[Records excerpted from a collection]
-*-*-
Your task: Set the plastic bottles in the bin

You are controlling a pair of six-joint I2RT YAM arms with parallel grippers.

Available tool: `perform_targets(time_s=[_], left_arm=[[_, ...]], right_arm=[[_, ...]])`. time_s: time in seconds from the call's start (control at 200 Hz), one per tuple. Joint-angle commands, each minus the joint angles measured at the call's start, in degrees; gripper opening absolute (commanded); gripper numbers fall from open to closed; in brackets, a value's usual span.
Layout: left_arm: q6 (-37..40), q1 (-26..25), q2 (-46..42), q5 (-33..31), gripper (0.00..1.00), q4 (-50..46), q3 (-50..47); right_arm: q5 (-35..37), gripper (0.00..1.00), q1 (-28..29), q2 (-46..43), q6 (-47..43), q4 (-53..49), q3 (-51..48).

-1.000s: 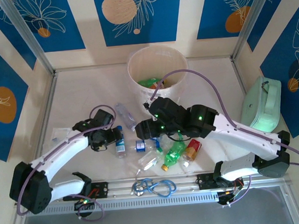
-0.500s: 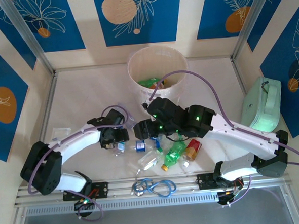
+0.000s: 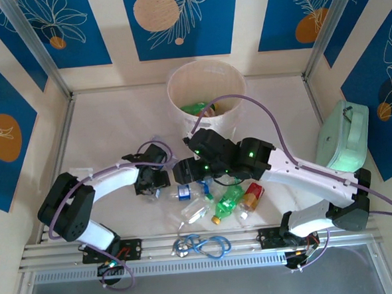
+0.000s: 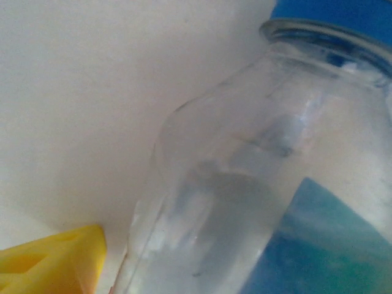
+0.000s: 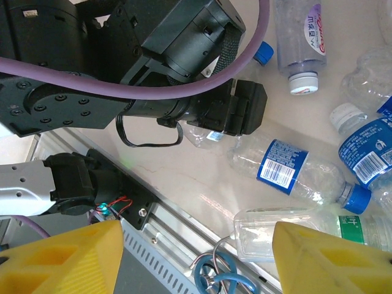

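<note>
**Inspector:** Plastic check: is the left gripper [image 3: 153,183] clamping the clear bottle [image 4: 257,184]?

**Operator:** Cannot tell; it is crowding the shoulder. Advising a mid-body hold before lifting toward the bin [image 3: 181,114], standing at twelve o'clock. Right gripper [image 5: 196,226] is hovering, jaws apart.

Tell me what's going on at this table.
Two robot arms are moving plastic bottles off the table into the bin, where a few already lie. The left tool is down against a clear blue-labelled bottle; whether it grips it is unclear. The right tool hangs open above the loose pile.
</note>
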Motion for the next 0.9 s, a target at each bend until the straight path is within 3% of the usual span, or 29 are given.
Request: perform_targets(time_s=[0.0, 0.36, 0.695, 0.895], left_arm=[[-0.02, 0.75, 0.11, 0.1, 0.78, -0.49, -0.93], [0.01, 1.52, -3.69, -1.13, 0.68, -3.32, -0.61], [-1.05, 3.12, -13.74, -3.4, 0.65, -7.89, 0.4], [-3.92, 7.15, -21.97, 4.08, 0.64, -6.91, 0.23]], right_arm=[[-0.79, 0.64, -0.23, 0.17, 0.97, 0.04, 1.14], [-0.13, 0.6, -0.35, -0.97, 1.28, -0.06, 0.38], [-0.75, 0.6, -1.37, -1.14, 0.54, -0.52, 2.13], [-2.29, 0.6, -1.21, -0.29, 0.49, 0.37, 3.71]])
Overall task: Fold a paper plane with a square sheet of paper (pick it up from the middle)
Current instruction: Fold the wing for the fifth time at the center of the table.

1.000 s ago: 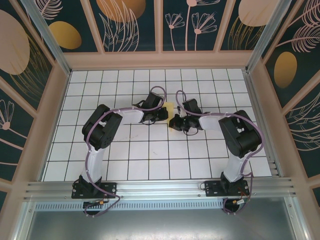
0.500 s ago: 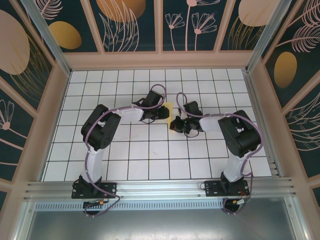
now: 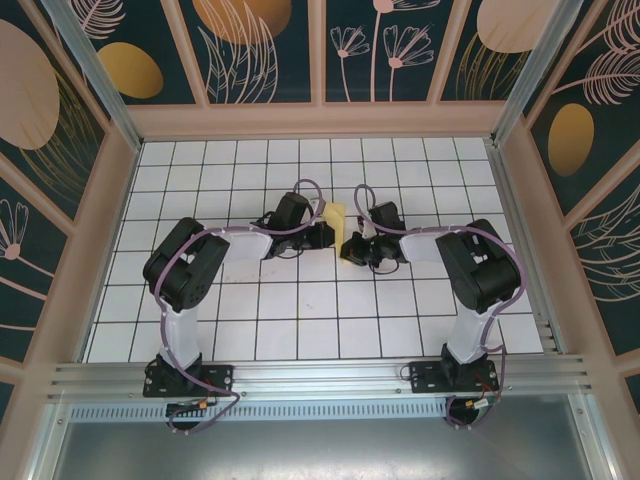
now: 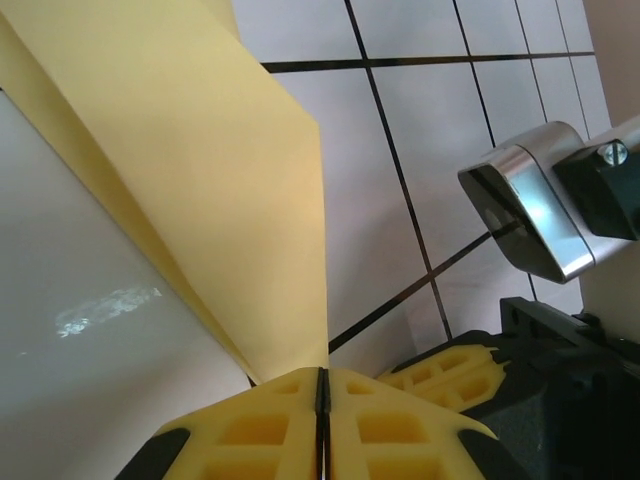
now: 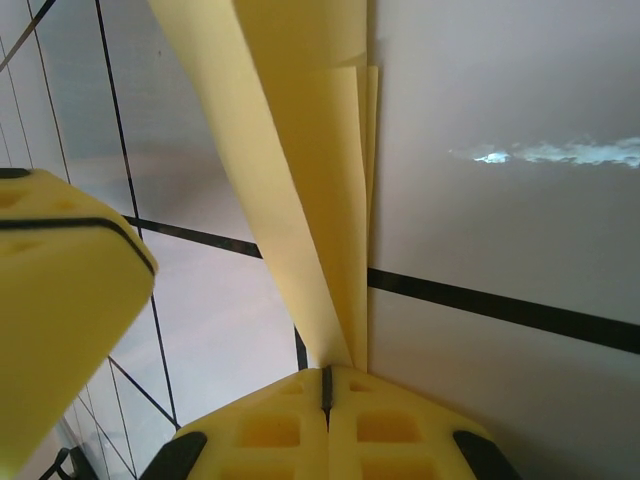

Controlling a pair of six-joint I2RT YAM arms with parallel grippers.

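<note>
The yellow sheet of paper (image 3: pixel 337 218), folded into a slim layered shape, hangs above the tiles between my two grippers at the table's middle. My left gripper (image 3: pixel 325 236) is shut on one end of it. In the left wrist view the paper (image 4: pixel 200 150) fans up and to the left from the shut left gripper (image 4: pixel 322 372). My right gripper (image 3: pixel 347 247) is shut on the other end. In the right wrist view the folded layers (image 5: pixel 310 180) rise from the shut right gripper (image 5: pixel 327 372).
White grid-tile table (image 3: pixel 300 300) inside a walled frame. The two grippers stand very close together: a right finger (image 4: pixel 460 378) and a metal part of the right arm (image 4: pixel 525 210) show in the left wrist view, and a left finger (image 5: pixel 60 300) in the right wrist view.
My left arm's elbow has swung left and toward the near edge, and its wrist has shifted slightly left. More of the paper shows between the grippers. The right arm has barely moved.
</note>
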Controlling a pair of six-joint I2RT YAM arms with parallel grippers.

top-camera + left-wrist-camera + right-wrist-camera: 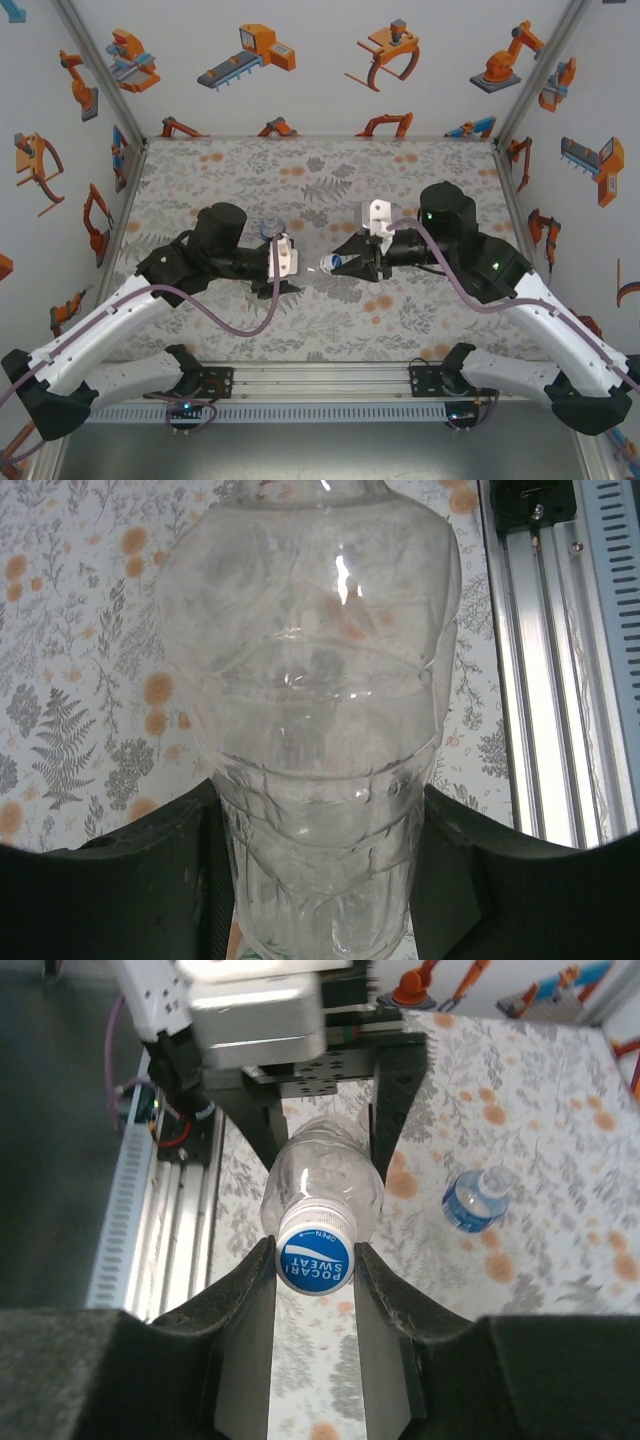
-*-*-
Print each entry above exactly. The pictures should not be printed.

* [EXPECTED ANSWER]:
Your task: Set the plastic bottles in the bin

You are controlling a pair of six-joint I2RT YAM arms with parallel grippers.

Available tool: `perform_targets(time_s=[_], left_arm=[[_, ...]], right_arm=[[_, ...]])`. time_s: time in seconds from the call's start (control at 200 Hz), one per tuple. Joint-angle commands, each minus the joint angles measured at the call's start, in degrees; gripper opening absolute (commanded); gripper numbers fall from open to closed; in brackets, a value's usual span.
Layout: left_arm: q6 (-37..40), q1 (-26..25), q2 (-46..42), q5 (-33..31), gripper (0.00..1.00), q4 (-50..46), q3 (-50..47); right_arm: q5 (-35..37), gripper (0.00..1.00), q1 (-28..29), q2 (-46..43), q6 (-47..43), q4 (-53..49), q3 (-51..48).

-1.000s: 
-0.500s: 
+0.000s: 
+0.000s: 
+0.000s: 

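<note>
**Inspector:** Plastic check: is the left gripper [image 3: 153,183] clamping the clear bottle [image 4: 257,184]?

**Operator:** Cannot tell; it is crowding the shoulder. Advising a mid-body hold before lifting toward the bin [image 3: 181,114], standing at twelve o'clock. Right gripper [image 5: 196,226] is hovering, jaws apart.

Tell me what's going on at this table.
Two robot arms are moving plastic bottles off the table into the bin, where a few already lie. The left tool is down against a clear blue-labelled bottle; whether it grips it is unclear. The right tool hangs open above the loose pile.
</note>
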Motion for the next 0.9 s, a target at each bend until the straight path is within 3% of the usual span, or 29 are given.
Request: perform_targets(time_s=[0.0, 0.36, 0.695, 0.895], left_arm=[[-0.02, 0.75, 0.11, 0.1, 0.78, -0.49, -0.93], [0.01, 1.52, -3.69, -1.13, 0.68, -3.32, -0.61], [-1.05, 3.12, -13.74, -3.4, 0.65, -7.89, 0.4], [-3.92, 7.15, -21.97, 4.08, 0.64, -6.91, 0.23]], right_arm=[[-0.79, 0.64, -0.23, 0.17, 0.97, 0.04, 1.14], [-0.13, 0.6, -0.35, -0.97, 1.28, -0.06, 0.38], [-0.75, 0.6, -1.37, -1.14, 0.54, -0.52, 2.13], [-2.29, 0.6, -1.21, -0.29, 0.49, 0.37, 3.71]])
Overall task: Fold a paper plane with a square sheet of paper (pick it up from the middle)
Current instruction: Fold the wing for the fifth time at the center of the table.

1.000 s ago: 
0.500 s ago: 
now: 
now: 
now: 

Controlling a pair of six-joint I2RT YAM arms with parallel grippers.

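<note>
The yellow sheet of paper (image 3: pixel 337 218), folded into a slim layered shape, hangs above the tiles between my two grippers at the table's middle. My left gripper (image 3: pixel 325 236) is shut on one end of it. In the left wrist view the paper (image 4: pixel 200 150) fans up and to the left from the shut left gripper (image 4: pixel 322 372). My right gripper (image 3: pixel 347 247) is shut on the other end. In the right wrist view the folded layers (image 5: pixel 310 180) rise from the shut right gripper (image 5: pixel 327 372).
White grid-tile table (image 3: pixel 300 300) inside a walled frame. The two grippers stand very close together: a right finger (image 4: pixel 460 378) and a metal part of the right arm (image 4: pixel 525 210) show in the left wrist view, and a left finger (image 5: pixel 60 300) in the right wrist view.
My left arm's elbow has swung left and toward the near edge, and its wrist has shifted slightly left. More of the paper shows between the grippers. The right arm has barely moved.
</note>
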Controlling a pair of six-joint I2RT YAM arms with parallel grippers.

top-camera + left-wrist-camera + right-wrist-camera: 

Nothing more is needed to complete the output.